● **PROBLEM TO SOLVE**:
Leave out the pictures and output the data verbatim.

● **DATA EXTRACT**:
■ ■ ■ ■ ■ ■ ■
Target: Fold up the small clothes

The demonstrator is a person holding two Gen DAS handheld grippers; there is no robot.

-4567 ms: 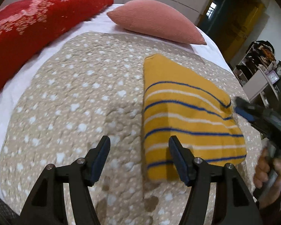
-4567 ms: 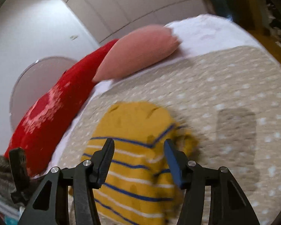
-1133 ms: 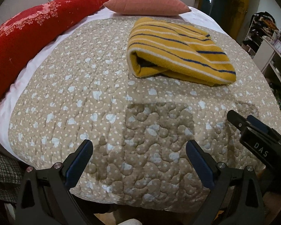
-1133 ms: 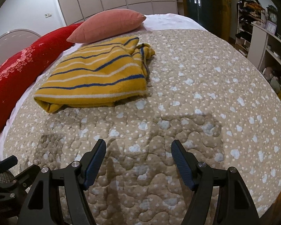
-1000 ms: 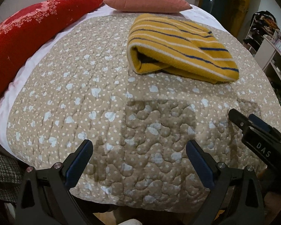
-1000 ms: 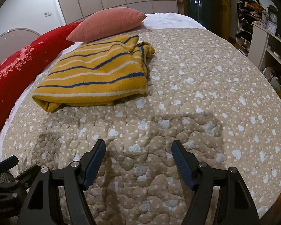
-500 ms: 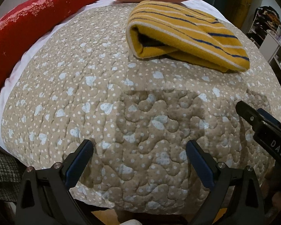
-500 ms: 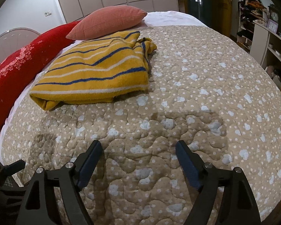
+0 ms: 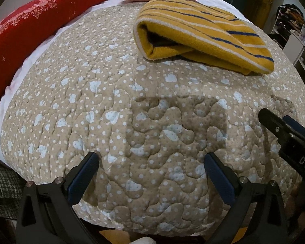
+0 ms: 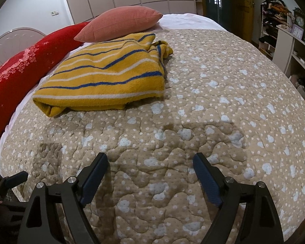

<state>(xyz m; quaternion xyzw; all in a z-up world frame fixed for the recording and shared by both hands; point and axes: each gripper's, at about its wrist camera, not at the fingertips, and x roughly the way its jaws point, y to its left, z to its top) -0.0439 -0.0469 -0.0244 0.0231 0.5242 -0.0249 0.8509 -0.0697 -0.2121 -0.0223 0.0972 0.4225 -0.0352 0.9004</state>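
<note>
The yellow striped garment (image 9: 203, 30) lies folded into a thick bundle on the far part of the quilt (image 9: 111, 111), its doubled edge showing a dark inner layer toward the left wrist camera, its near end resting just short of the pink pillow (image 10: 120, 24). From the right wrist view a bunched bit of fabric pokes out at its far right corner, a sleeve or a collar, hard to say. The left gripper (image 9: 151, 174) hangs over the near edge of the quilt, fingers spread wide, holding nothing. The right gripper (image 10: 150, 172) does likewise, fingers wide apart and empty, well clear of the garment. A long red cushion (image 9: 20, 24) runs along the left side of the bed.
</note>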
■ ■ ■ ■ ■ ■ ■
● **TASK RESPONSE**:
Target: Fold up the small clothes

The demonstrator is a person holding two Gen DAS handheld grippers; there is no robot.

-4567 ms: 
-4567 ms: 
-1133 ms: 
-1133 ms: 
-1000 ms: 
-1000 ms: 
-500 ms: 
-500 ms: 
+0 ms: 
+0 ms: 

<state>(xyz m; quaternion xyzw; all in a z-up world frame fixed for the recording and shared by both hands; point and axes: each gripper's, at about its wrist camera, not at the fingertips, and x roughly the way its jaws point, y to its left, z to its top) -0.0439 -0.0469 -0.0244 0.0231 0.5242 -0.0249 0.8509 -0.0697 -0.2121 -0.0223 0.0972 0.4225 -0.0352 0.9004</state>
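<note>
The yellow striped garment (image 9: 203, 30) lies folded into a thick bundle on the far part of the quilt (image 9: 111, 111), its doubled edge showing a dark inner layer toward the left wrist camera, its near end resting just short of the pink pillow (image 10: 120, 24). From the right wrist view a bunched bit of fabric pokes out at its far right corner, a sleeve or a collar, hard to say. The left gripper (image 9: 151, 174) hangs over the near edge of the quilt, fingers spread wide, holding nothing. The right gripper (image 10: 150, 172) does likewise, fingers wide apart and empty, well clear of the garment. A long red cushion (image 9: 20, 24) runs along the left side of the bed.
</note>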

The work is done, and the output is complete.